Figure 1: The MCTF scheme.

2 Objectives of MCTF

The main goals of motion compensation are:

  1. Reduce the entropy of the residuals, and if
  2. Increase the temporal scalability, compared to low-delay and random-access modes [1]. MCTF is a dyadic temporal multirresolution approach.

3 MCTF uses ME

In order to exploit the temporal redundancy, the bidirectional predictions used in MCTF are generated using ME (Motion Estimation) [2]. The motion information (usually in the form of motion vector fields with a given density1) must be known by both, the encoder and the decoder, which runs the inverse MCTF. Therefore, MCTF can be considered an adaptive transform, and, as many others adaptive systems, the side information must be transmitted to or regenerated by the decoder.

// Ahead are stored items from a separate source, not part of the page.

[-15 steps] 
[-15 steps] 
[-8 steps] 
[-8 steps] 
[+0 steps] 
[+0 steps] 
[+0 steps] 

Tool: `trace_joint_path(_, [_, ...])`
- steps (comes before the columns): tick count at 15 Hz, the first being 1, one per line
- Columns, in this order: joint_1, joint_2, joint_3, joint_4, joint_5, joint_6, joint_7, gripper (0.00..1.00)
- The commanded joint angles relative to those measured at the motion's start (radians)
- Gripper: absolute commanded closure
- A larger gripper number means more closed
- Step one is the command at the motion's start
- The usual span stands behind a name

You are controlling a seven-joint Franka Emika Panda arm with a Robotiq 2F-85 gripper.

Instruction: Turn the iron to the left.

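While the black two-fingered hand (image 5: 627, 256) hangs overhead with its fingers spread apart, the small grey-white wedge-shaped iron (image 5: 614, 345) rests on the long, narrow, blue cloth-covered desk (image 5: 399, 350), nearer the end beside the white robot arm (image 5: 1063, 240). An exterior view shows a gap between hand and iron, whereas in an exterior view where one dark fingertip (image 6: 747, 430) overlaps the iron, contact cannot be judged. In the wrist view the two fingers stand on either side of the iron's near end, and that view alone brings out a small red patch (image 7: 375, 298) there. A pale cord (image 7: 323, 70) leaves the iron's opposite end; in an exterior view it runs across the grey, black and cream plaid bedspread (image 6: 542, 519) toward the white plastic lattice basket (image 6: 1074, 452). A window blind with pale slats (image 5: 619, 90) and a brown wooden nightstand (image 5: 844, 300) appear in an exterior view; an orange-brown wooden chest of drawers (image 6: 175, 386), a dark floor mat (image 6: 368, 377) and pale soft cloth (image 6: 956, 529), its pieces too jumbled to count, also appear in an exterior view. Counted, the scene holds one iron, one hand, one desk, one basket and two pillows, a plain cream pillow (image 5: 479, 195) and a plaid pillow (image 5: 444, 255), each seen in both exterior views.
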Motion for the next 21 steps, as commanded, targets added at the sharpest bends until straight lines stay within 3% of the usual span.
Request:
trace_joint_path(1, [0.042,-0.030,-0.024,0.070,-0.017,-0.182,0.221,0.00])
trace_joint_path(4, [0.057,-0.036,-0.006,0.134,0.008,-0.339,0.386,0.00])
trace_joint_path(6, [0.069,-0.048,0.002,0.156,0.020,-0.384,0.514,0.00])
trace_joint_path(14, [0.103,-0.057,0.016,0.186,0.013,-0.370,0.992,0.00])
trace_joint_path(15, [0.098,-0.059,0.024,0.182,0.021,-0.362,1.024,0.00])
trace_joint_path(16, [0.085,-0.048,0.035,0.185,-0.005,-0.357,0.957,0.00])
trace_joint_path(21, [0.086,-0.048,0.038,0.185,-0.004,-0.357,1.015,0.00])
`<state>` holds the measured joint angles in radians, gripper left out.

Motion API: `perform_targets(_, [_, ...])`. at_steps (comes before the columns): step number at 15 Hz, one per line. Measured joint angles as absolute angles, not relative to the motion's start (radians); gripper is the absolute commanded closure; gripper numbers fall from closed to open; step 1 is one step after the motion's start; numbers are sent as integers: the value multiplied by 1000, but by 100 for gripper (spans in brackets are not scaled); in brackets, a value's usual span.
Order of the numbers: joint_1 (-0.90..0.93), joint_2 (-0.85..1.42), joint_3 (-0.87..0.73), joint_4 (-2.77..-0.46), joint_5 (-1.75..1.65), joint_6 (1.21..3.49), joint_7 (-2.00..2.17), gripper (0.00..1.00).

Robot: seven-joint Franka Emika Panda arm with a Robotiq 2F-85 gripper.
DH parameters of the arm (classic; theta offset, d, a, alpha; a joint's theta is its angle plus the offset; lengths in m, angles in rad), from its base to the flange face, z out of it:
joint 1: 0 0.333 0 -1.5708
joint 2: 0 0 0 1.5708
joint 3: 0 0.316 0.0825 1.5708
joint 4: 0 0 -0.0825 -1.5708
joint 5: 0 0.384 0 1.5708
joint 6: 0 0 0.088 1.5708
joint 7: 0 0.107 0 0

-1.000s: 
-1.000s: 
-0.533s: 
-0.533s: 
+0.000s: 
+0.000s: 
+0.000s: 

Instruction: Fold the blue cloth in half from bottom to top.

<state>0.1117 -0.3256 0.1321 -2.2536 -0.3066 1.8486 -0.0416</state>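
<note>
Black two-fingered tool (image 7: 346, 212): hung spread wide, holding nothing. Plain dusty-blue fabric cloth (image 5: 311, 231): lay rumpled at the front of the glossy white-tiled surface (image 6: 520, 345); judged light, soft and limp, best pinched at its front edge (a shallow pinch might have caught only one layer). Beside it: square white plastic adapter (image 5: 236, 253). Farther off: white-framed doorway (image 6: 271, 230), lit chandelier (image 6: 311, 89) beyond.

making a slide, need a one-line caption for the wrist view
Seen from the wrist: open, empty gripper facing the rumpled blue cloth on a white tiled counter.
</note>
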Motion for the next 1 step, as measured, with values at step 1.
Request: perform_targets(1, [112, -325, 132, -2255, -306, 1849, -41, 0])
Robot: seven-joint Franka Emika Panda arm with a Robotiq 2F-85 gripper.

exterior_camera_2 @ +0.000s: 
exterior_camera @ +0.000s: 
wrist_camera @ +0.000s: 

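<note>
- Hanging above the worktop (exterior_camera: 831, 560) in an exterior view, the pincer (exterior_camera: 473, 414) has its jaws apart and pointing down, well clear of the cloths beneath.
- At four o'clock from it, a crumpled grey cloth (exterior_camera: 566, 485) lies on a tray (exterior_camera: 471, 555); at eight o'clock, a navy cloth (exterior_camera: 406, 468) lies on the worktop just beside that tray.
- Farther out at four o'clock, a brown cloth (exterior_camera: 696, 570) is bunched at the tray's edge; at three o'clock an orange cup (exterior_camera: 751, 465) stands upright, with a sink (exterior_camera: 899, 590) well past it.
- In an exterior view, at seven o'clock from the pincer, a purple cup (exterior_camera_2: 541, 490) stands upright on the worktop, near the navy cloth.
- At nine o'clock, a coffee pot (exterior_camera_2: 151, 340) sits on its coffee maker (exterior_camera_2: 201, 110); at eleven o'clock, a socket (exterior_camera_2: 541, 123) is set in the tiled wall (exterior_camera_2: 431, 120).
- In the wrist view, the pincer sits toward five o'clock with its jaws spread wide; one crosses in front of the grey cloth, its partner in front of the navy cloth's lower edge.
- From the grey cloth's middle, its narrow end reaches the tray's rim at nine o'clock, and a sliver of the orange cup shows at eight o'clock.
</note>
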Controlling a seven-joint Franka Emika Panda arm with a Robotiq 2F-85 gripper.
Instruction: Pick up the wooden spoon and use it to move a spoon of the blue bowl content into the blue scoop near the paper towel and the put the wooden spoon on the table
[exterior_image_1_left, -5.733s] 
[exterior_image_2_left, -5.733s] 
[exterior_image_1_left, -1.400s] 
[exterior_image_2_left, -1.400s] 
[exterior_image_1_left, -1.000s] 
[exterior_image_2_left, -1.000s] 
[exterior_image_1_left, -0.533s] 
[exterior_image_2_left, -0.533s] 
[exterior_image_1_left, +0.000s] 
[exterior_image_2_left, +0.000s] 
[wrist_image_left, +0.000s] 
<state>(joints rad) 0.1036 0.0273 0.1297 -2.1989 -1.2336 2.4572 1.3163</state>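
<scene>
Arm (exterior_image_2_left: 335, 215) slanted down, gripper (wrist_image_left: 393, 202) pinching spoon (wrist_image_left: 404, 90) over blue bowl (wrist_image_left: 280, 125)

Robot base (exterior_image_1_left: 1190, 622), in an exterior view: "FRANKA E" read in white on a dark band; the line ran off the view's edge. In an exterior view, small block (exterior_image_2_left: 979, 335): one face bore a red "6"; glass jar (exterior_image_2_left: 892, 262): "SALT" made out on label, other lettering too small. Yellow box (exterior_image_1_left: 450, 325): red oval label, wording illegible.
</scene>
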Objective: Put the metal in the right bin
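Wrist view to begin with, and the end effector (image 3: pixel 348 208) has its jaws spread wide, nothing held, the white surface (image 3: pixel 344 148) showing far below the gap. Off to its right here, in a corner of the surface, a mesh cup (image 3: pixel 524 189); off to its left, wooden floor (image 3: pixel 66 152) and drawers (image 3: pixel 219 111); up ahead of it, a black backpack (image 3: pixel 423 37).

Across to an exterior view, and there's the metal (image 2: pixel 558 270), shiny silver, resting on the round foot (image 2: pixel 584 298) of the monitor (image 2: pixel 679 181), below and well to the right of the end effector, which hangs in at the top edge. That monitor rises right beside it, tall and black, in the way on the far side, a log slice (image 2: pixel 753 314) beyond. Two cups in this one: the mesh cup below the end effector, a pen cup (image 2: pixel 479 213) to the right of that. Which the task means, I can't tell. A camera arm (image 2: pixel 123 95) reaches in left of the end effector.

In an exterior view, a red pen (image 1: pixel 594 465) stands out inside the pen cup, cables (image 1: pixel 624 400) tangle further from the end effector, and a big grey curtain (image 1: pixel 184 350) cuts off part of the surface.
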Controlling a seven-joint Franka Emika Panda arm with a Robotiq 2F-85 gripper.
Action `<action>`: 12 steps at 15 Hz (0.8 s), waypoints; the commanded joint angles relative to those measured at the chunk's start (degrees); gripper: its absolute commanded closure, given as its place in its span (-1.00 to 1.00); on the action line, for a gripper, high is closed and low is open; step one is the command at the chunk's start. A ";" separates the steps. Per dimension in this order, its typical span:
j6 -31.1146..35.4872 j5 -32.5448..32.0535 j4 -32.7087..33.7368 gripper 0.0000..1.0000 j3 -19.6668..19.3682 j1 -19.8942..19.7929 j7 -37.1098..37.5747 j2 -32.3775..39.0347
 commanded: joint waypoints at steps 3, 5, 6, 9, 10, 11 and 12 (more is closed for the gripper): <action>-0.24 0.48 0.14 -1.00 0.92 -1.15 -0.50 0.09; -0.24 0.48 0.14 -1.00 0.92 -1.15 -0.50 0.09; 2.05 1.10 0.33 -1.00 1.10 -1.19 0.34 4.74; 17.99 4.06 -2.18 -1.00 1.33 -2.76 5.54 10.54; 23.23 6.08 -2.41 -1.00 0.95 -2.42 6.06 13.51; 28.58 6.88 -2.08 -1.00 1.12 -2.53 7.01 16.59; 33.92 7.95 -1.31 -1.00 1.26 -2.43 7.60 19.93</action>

4 (Expected) Entropies and dynamic ranges

Usually, MCTF (as many other transforms), increases the number of bits necessary to represent the residues (coefficients), but also decreases the entropy, because most of the information will be concentrated in a small number of residues [1].

5 References

[1]   V. González-Ruiz. Motion Compensation.

[2]   V. González-Ruiz. Motion Estimation.

[3]   J.-R. Ohm. Three-dimensional subband coding with motion compensation. IEEE Transactions on Image Processing, 3:559–571, 1994.

1Number of motion vectors per pixel.